Still within the DistributionConfig we define the sources of information that the CDN uses:

          Origins:
          - Id: WebApp
            DomainName: ${self:custom.s3Bucket}.s3.amazonaws.com
            S3OriginConfig:
              OriginAccessIdentity:
                !Join
                  - ''
                  - - 'origin-access-identity/cloudfront/'
                    - Ref: CfOriginAccessIdentity
          - Id: WebApi
            DomainName: ${self:custom.apiEndpointHost}
            CustomOriginConfig:
              HTTPPort: 80
              HTTPSPort: 443
              OriginProtocolPolicy: https-only

This defines two sources ẀebApp and WebApi which are configured to the S3 bucket and the apiEndpointHost where the API Gateway is hosted.
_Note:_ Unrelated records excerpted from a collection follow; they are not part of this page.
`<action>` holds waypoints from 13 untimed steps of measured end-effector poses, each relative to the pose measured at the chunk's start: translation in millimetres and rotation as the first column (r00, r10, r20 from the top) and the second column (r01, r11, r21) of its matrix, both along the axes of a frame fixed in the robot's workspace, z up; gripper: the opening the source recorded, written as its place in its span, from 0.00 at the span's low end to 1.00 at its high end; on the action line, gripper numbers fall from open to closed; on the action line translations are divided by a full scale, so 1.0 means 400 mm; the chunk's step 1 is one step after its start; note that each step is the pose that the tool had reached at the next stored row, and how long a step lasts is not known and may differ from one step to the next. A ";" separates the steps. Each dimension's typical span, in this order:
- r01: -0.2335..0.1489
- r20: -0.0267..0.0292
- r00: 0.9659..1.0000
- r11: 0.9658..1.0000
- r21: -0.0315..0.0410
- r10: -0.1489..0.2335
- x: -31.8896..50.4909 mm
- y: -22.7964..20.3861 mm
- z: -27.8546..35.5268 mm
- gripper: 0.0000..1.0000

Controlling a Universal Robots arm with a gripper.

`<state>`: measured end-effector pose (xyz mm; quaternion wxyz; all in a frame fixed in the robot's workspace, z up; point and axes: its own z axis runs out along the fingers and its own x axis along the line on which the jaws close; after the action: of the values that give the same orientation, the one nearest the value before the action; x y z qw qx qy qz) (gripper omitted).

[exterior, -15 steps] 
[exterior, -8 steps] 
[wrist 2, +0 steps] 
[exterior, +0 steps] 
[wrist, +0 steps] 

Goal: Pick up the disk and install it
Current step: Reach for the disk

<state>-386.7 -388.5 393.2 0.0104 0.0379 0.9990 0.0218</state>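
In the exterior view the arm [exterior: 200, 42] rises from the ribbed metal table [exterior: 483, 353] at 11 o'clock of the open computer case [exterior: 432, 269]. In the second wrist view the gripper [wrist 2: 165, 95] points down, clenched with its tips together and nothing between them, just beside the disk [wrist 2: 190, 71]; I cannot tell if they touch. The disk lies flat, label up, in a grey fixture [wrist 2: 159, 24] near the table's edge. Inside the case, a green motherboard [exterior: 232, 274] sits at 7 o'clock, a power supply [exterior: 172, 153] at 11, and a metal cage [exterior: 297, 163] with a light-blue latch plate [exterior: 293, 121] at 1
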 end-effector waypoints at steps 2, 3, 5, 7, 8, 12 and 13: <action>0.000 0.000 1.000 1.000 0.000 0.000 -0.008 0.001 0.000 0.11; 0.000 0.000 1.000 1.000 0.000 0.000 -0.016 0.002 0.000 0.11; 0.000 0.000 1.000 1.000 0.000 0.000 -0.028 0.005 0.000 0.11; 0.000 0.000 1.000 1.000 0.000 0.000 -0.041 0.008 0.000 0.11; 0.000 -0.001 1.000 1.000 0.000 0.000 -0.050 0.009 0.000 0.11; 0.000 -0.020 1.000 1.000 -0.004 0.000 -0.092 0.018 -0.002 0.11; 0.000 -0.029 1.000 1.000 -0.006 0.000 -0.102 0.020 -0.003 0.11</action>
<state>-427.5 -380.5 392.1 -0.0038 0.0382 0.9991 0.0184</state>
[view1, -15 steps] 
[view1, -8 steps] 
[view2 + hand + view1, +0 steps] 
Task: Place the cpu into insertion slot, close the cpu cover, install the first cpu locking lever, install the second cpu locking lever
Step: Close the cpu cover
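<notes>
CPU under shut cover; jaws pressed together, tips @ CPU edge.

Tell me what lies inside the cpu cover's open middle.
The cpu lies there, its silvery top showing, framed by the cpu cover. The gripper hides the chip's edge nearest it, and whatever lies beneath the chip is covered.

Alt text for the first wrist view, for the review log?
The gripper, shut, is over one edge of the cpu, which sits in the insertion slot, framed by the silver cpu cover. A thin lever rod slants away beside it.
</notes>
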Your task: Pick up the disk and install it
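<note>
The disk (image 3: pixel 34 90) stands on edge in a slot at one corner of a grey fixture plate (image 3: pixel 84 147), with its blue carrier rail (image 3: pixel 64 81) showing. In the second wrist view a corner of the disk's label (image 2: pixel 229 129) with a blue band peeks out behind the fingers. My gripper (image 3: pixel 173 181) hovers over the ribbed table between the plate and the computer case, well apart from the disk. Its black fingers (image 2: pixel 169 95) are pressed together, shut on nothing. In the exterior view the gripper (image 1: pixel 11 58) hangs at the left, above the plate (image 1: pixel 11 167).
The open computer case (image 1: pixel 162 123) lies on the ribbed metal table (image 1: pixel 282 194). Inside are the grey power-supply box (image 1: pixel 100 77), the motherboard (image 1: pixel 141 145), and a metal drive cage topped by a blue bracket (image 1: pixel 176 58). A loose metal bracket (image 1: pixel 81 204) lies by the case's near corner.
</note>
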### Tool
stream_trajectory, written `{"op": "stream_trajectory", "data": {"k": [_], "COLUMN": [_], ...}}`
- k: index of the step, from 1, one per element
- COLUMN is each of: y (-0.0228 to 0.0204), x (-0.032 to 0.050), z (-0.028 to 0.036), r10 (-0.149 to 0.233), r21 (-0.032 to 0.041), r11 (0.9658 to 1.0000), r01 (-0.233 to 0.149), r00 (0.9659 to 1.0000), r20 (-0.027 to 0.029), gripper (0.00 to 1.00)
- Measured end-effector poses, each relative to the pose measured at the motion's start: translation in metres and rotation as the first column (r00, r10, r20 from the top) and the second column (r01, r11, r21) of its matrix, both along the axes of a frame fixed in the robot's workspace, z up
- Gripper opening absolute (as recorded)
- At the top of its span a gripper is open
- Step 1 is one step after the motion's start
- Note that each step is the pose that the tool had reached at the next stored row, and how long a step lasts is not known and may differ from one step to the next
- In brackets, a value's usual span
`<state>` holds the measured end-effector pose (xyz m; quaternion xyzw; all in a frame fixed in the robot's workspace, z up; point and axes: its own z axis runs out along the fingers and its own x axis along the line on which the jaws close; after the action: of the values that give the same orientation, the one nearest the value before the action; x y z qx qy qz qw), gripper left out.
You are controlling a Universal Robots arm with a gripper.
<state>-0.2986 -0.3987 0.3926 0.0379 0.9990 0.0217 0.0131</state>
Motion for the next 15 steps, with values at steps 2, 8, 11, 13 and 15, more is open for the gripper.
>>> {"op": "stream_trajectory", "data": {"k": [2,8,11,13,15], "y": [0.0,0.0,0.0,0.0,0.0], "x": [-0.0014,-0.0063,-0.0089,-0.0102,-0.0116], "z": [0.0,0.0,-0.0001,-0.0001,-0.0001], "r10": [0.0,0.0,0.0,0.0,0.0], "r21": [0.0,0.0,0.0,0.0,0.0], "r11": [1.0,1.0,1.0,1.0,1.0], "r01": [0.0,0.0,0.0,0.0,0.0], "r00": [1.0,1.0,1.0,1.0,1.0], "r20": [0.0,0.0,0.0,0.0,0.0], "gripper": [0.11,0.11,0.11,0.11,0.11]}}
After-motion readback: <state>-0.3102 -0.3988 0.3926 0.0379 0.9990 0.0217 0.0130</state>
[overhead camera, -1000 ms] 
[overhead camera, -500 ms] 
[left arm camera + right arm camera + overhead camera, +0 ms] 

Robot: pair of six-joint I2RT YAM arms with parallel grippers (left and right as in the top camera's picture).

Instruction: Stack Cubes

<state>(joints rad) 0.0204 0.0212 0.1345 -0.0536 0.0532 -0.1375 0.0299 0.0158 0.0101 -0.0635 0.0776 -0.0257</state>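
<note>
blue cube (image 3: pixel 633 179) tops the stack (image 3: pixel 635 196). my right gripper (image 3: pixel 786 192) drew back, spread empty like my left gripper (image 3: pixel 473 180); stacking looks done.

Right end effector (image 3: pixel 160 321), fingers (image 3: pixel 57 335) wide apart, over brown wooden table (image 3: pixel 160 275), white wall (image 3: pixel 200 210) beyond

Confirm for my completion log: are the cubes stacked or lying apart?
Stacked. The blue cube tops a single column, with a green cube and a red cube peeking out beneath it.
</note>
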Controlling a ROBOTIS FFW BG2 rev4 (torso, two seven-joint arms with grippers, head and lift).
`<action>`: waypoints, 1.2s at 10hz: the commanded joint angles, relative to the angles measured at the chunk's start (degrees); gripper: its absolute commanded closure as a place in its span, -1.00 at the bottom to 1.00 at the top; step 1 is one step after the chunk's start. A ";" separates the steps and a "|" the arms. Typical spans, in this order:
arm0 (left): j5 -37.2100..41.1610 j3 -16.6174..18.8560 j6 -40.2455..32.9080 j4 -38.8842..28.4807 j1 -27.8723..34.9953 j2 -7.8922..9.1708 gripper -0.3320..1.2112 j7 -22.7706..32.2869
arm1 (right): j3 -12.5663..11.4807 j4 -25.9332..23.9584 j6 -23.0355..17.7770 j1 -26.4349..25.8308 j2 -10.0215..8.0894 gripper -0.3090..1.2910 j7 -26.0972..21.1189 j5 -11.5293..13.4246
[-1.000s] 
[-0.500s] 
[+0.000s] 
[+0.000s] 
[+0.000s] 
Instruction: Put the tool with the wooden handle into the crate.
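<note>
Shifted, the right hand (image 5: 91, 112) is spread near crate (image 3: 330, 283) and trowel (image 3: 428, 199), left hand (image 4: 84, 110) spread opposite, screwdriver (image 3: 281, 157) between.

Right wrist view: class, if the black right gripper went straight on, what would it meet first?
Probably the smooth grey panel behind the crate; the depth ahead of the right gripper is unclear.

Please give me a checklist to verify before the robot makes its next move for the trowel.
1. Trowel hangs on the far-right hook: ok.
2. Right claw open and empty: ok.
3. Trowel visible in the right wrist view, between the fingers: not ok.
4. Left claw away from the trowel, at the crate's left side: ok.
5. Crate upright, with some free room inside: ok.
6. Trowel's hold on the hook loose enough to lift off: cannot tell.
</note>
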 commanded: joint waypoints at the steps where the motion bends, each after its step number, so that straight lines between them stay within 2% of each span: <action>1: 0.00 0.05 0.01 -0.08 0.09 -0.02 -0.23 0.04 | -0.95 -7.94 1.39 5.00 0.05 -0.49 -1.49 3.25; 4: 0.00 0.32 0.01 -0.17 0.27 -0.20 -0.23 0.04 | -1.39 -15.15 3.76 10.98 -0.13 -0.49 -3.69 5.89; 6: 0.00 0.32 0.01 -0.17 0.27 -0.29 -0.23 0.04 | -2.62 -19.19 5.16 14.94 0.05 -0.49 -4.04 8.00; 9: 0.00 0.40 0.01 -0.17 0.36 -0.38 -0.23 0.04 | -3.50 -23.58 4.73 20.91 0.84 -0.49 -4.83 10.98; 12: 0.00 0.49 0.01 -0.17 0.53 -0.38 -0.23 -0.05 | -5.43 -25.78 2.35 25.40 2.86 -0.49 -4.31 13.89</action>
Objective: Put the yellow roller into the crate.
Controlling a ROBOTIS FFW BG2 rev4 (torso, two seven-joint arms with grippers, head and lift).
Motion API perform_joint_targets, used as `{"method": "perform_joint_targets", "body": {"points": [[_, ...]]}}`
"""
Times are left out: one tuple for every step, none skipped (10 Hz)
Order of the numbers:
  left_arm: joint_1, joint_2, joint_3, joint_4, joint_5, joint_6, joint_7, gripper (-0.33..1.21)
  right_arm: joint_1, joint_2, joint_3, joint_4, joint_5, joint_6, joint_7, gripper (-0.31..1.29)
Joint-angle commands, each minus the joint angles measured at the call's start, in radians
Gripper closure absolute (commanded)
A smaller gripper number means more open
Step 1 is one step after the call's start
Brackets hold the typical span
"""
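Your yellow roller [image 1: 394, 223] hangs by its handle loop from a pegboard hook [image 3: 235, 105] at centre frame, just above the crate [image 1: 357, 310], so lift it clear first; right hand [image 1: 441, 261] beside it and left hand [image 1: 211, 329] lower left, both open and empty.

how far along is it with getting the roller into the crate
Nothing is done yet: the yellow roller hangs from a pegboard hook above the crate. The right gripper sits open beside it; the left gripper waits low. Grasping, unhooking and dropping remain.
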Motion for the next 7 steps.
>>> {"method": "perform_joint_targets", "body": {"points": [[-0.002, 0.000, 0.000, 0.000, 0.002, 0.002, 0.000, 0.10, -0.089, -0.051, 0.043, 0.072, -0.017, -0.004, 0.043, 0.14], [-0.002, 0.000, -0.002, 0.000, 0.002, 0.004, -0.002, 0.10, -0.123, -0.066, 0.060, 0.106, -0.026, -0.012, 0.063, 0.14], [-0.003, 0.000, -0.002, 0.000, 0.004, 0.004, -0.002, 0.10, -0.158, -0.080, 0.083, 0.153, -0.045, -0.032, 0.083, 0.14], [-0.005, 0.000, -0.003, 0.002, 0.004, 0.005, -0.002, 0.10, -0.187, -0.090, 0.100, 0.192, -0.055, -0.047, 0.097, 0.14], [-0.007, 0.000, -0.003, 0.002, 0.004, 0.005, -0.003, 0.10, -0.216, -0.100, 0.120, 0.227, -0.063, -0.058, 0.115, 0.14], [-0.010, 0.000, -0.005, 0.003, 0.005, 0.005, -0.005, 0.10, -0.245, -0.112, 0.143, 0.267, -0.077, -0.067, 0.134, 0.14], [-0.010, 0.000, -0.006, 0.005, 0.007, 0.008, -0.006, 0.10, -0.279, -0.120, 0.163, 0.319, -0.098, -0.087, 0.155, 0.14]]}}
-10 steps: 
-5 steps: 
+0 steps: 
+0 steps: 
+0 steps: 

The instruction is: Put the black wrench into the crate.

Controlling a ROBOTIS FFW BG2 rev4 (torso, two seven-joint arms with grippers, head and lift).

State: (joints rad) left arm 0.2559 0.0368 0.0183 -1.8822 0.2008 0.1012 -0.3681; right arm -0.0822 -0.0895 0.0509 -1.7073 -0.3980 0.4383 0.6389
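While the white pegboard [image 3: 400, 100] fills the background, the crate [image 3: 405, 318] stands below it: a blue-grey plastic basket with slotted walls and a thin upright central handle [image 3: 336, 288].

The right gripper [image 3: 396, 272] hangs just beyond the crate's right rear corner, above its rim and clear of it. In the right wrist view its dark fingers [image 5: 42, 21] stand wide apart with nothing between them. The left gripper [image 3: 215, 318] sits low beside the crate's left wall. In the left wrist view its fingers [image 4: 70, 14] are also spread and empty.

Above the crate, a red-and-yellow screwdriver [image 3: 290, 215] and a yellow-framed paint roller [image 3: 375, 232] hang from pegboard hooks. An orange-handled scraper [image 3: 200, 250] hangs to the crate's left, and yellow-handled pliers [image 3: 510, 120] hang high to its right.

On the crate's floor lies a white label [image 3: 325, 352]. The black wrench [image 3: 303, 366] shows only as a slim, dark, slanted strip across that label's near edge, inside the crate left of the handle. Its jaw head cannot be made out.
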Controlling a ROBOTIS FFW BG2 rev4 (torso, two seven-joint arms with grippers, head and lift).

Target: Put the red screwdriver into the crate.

Then need to define the CDN behaviours. The DefaultCacheBehavior is used to respond with the static site files. The static files are loaded from S3 and this link is established by specifying the TargetOriginId of WebApp. The required behaviour will be specific to the app, here i’ve chosen to restrict the AllowedMethods to GET and HEAD, remove the cookies and forward the query string.

The first of the CacheBehaviors takes preference over the default and specifies requests that include the /${self:custom.servicesStage}/ (in this case /api/) url part. It directs request to the WebApi target with no restricted request methods or caching.

          DefaultCacheBehavior:
            AllowedMethods:
              - GET
              - HEAD
            ForwardedValues:
              QueryString: 'true'
              Cookies:
                Forward: none
            TargetOriginId: WebApp
            ViewerProtocolPolicy: redirect-to-https
          CacheBehaviors:
            - AllowedMethods:
                - DELETE
                - GET
                - HEAD
                - OPTIONS
                - PATCH
                - POST
                - PUT
              TargetOriginId: WebApi
              PathPattern: /${self:custom.servicesStage}/*
              DefaultTTL: 0
              MinTTL: 0
              MaxTTL: 0
              ForwardedValues:
                QueryString: 'true'
                Headers:
                - Accept
                - Referer
                - Authorization
                - Content-Type
              ViewerProtocolPolicy: https-only

The site can be deployed with the command serverless deploy and when the cloudformation template is deployed the created cloudfront resource can be seen:

CloudfrontPanel

The domain name is listed on the cloudfront panel, here highlighted in yellow, and a custom domain can easily be added using Route 53 and AWS Certificate manager.

Once the deploy folder contents have been uploaded to the S3 bucket and the cloudfront instance has had about an hour to recognise the bucket then the site can be seen.

Site

Here the contents of the customerGet call has been rendered onto the page.

Conclusion

The steps above detail how to create a “serverless” app on AWS using F#, fable and the serverless framework.

The documentation for some of the above was a bit sparse and then configuration of cloudfront was a bit frustrating at times. But overall I think that this is a good approach for certain kinds of application.